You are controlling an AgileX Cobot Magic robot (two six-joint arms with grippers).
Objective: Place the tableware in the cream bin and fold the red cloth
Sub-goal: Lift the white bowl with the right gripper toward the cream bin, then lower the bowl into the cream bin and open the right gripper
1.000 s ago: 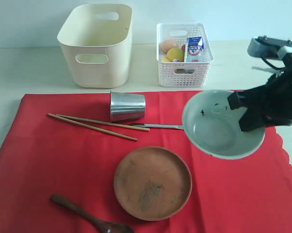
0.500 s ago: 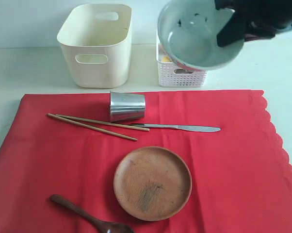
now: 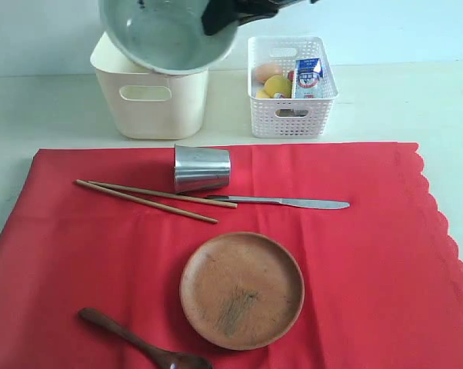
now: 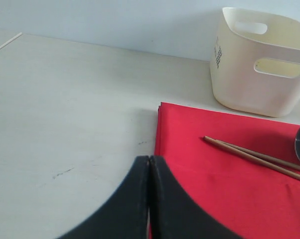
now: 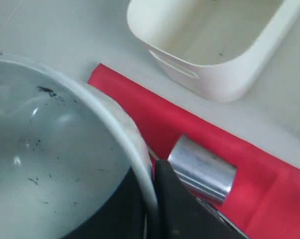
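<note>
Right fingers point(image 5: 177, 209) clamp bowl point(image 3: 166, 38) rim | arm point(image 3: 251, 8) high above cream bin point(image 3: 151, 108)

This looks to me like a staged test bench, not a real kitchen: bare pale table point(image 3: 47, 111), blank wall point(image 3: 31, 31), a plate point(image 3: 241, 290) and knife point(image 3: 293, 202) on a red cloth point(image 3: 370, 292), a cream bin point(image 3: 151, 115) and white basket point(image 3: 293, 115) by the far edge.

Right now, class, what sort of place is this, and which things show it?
Probably a staged dining set-up being cleared: a red cloth laid with a plate and knife, and a cream bin beyond it.
</note>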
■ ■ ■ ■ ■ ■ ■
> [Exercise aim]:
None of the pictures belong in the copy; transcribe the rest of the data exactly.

> [Result]:
You are controlling an AgileX Cobot Magic robot (two six-joint arms with grippers).
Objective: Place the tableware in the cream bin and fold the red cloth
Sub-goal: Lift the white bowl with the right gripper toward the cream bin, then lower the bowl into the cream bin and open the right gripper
1.000 s ago: 
0.500 s ago: 
now: 
now: 
now: 
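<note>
Right fingers point(image 5: 177, 209) clamp bowl point(image 3: 166, 38) rim | arm point(image 3: 251, 8) high above cream bin point(image 3: 151, 108)

This looks to me like a staged test bench, not a real kitchen: bare pale table point(image 3: 47, 111), blank wall point(image 3: 31, 31), a plate point(image 3: 241, 290) and knife point(image 3: 293, 202) on a red cloth point(image 3: 370, 292), a cream bin point(image 3: 151, 115) and white basket point(image 3: 293, 115) by the far edge.

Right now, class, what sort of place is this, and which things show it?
Probably a staged dining set-up being cleared: a red cloth laid with a plate and knife, and a cream bin beyond it.
</note>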

This concludes the response.